Арсеньев казался сломленным, хотя явно пытался это скрыть от остальных. В первую очередь такое состояние полковника выражал его взгляд — нервный, нарочито строгий, и в то же время превращавшийся в опасливый, когда люди вокруг начинали внезапно говорить или двигались. Опасливость эта граничила с затравленностью.
Его глаза, карие и когда-то, наверное, живые, теперь метались, как пойманные птицы, не находящие выхода из клетки. Они цеплялись за лицо Николаева, ища одобрения или хотя бы отсутствия гнева, скользили по Давыдову с плохо скрываемым раздражением, на мгновение останавливались на мне — и в них вспыхивала смесь страха и злобы, которую он тут же гасил, опуская взгляд.
Кажется, в последнее время Арсеньев пережил такие события, которых совершенно не ожидал пережить.
Он стоял, чуть отступив за спину Николаева, как бы ища защиты, но эта поза лишь подчеркивала его уязвимость. Его пальцы нервно теребили край пиджака.
Сложно было четко определить возраст полковника. Ему с успехом можно было дать и сорок пять, и пятьдесят лет. Возможно, это усталость так отражалась на лице Арсеньева. Серая, нездоровая тень легла под глазами, резкие складки страданий пролегли от крыльев носа к углам рта. Он выглядел измотанным до предела, как человек, не спавший несколько суток подряд под грузом катастрофы.
Полковник был среднего телосложения.
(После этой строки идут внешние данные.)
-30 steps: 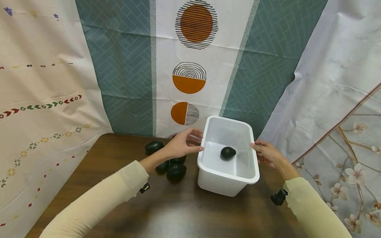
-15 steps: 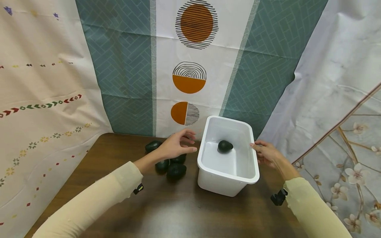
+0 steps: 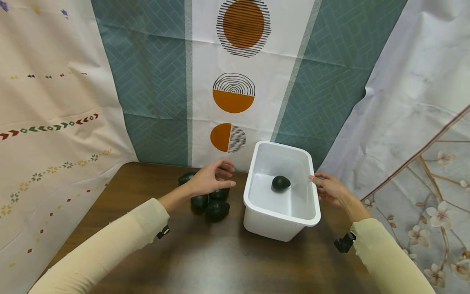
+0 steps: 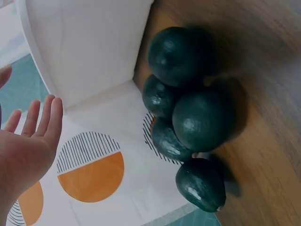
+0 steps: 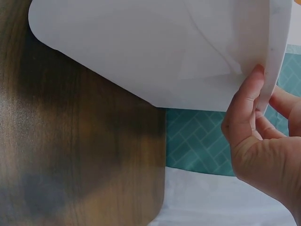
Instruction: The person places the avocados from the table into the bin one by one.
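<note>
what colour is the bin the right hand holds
The bin is white; the head view shows it best.

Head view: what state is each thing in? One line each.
White bin: open-topped, held by its rim.
Avocado inside it: lying on its side, on the bin floor.
Loose avocados: clustered on the table, partly hidden.
Left hand: fingers relaxed, holding nothing.
Right hand: pinches the bin's rim.
Backdrop cloth: hanging, creased.
</note>
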Tool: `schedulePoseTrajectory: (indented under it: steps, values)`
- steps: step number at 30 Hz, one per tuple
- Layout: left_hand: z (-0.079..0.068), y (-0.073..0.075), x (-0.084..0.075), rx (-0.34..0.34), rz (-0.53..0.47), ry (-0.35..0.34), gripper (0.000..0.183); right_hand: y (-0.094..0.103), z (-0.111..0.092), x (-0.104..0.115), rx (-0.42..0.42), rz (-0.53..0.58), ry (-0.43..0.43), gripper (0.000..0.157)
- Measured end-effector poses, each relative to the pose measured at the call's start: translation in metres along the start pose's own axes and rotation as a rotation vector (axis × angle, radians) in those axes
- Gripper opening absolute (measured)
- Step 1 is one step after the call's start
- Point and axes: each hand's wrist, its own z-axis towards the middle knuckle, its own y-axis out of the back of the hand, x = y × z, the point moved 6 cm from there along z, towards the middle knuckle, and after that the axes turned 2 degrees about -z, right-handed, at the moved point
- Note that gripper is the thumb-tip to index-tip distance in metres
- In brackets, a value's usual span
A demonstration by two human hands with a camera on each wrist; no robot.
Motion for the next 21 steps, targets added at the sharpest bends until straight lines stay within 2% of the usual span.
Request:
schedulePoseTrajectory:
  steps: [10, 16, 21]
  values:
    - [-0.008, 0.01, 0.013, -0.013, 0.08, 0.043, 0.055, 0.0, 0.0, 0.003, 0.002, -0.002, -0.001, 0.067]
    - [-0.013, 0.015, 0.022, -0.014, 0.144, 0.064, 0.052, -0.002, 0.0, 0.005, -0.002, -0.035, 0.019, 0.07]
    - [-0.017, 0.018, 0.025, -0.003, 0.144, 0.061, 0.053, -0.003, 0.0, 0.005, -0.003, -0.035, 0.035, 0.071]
Он не был полным и уж точно занимал меньше пространства, чем Николаев. В то же время чувствовалась в его образе какая-то дряблость. Будто бы не так давно, каких-то пять-шесть лет назад, этот мужчина был все еще подтянутым и даже спортивным. Но теперь от прежней физической формы не осталось и следа. Как и от выправки.
Пиджак висел на нем мешком, подчеркивая впалую грудь. Он словно усох под гнетом собственного провала.
Вернее, офицерская выправка все еще чувствовалась у него в осанке, но в то же время плечи уже стали немного сутуловатыми, а грудь будто бы едва заметно впала. Он пытался втянуть живот, расправить плечи — но эти усилия длились секунду, затем тело вновь сжималось в комок тревоги. Это была выправка не гордого офицера, а затравленного зверя, ожидающего удара.
У Арсеньева было узковатое лицо. Его черты когда-то были острыми, но теперь стали нечеткими, как-то обрюзгли. Карие глаза, хоть и внимательные, потускнели. Потеряли блеск. На переносице краснел след от надавленных дужек очков, которых сейчас не было — мелкая, но красноречивая деталь рассеянности или спешки.
Даже в полумраке камеры я заметил его бледноватую, нездорового цвета кожу, бледные щеки и влажный лоб. Капельки пота, не впитываясь, скатывались по вискам, оставляя мокрые дорожки на серой пыли, осевшей на коже. Запах его пота был кислым, резким — запах страха и бессилия. Сложно было понять причину этой испарины — либо дело было в местной духоте, либо в душевном напряжении, которое явно переживал этот человек. Скорее всего, и то, и другое, слившись воедино, давило на него невыносимым прессом.